A festive evening of meat appetizers and beer should be no-fuss entertainment. "Relax and enjoy yourself. It's OK to sip on the beer before your guests arrive," says Maud Franklin, a beer connoisseur and general manager of the Brickhouse Brewery in Patchogue.
WHAT TO BUY There are 24 bottles in a case of beer. Plan on purchasing three cases - one of each type of beer - Franklin says, adding that designated drivers also should be taken into consideration. Also ensure that you have "one or two funky little bottle openers" for the occasion.
HOW TO SERVE Keep beers refrigerated and "don't stress about what to serve [them] in," Franklin says. "Play with your glassware. I'll put a really fine stout into a wine glass just to make it fun. There's no law that says you have to serve it in a particular stemware."

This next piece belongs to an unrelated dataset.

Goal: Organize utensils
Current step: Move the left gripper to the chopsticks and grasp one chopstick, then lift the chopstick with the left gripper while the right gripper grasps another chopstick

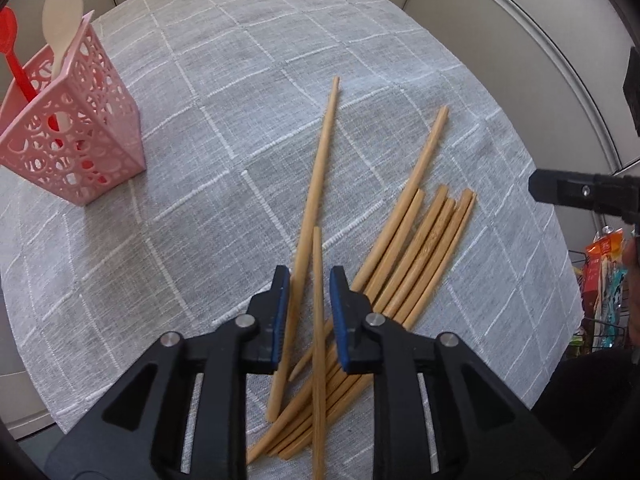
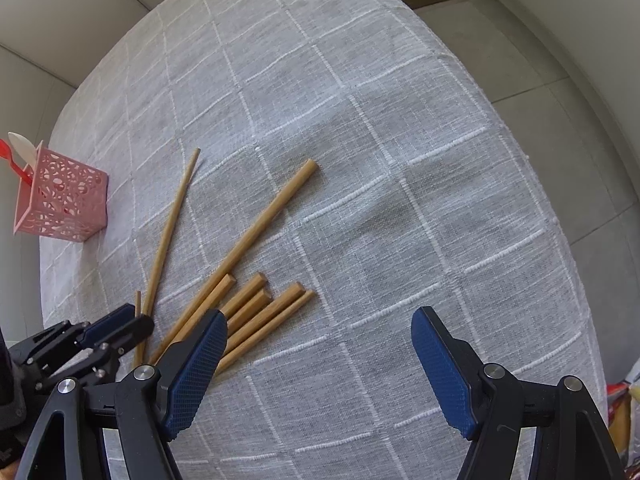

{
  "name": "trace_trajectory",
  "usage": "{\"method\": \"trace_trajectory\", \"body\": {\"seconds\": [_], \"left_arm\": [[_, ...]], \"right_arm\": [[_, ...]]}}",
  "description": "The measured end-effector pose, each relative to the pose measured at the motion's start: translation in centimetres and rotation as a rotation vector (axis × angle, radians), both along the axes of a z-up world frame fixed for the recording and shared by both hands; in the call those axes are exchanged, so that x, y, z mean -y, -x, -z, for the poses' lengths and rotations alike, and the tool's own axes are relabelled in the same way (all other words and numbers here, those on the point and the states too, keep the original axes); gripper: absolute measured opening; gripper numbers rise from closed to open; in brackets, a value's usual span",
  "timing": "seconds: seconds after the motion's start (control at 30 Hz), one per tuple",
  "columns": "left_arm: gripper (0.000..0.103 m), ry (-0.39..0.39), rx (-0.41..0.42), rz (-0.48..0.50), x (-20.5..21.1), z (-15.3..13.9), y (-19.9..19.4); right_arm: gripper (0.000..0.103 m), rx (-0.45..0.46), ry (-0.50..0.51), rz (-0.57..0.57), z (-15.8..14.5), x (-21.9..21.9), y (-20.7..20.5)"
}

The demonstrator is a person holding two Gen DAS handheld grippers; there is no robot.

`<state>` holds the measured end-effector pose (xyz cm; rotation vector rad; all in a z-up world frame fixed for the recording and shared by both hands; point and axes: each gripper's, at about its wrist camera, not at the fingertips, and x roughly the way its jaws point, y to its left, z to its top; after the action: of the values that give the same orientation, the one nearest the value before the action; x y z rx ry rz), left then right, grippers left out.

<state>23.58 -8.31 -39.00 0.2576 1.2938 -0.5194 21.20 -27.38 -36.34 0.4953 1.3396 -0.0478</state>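
The left gripper [image 1: 310, 280] is partly spread, and one thin chopstick [image 1: 318, 320] stands between its blue pads without clear contact. The right gripper [image 2: 320, 344] is wide apart and holds nothing. The bamboo chopsticks [image 1: 416, 248] lie fanned on the grey tablecloth [image 1: 224, 128], long axes pointing away. The pink holder [image 1: 76, 128] stands far left.

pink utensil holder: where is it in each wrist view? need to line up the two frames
Left wrist: pink utensil holder at the upper left, upright on the checked cloth, red spoon and pale spoon standing in it.
Right wrist: the holder at the far left edge, mid-height, looking smaller.
Shared landmark: the lone long chopstick lying between the holder and the chopstick pile.
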Motion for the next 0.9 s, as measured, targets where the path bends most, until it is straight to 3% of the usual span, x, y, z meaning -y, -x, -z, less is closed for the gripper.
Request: {"method": "trace_trajectory", "body": {"seconds": [0.03,0.23,0.4,0.57,0.73,0.9], "left_arm": [[0.006,-0.012,0.01,0.002,0.0,0.0,0.2],[0.006,0.049,0.028,-0.066,-1.4,-1.6,1.1],[0.006,0.109,0.109,-0.164,-3.9,-5.7,3.0],[0.006,0.235,0.182,-0.285,-7.1,-9.2,4.9],[0.006,0.235,0.244,-0.323,-8.4,-10.0,6.0],[0.006,0.251,0.236,-0.356,-9.9,-9.9,5.9]], "right_arm": [[0.08,0.0,0.0,0.0,0.0,0.0,0.0],[0.08,-0.003,0.003,0.0,0.2,-0.1,0.0],[0.08,0.025,-0.014,-0.016,0.3,-1.2,-0.6],[0.079,0.071,-0.032,-0.101,0.4,-3.3,-2.7],[0.066,0.081,-0.137,-0.074,1.5,-4.6,-5.7],[0.05,0.066,-0.11,-0.035,3.6,-6.2,-8.6]]}}
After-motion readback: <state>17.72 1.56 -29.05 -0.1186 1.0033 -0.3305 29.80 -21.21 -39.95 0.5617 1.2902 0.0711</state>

Franklin said some beers can even be served in ice cream or milk glasses.
Most of the food (see recipes below) can be served on platters or plated individually, says Paul Komsic, the Brewery's assistant head chef. The meat appetizers can be prepared slightly ahead of the guests' arrival.
BEER AND APPETIZER PAIRING Amber or red-style ale and German sausage rolls
Amber or red-style ale is medium-bodied and malty, Franklin says.
GERMAN SAUSAGE ROLLS
20 (4-inch-long) bratwurst
10 sheets (5 packages) puff pastry
1. Preheat oven to 400 degrees. Place bratwurst on a baking sheet and bake until it's lightly browned, about 10 minutes. Cool bratwurst and cut each in half lengthwise.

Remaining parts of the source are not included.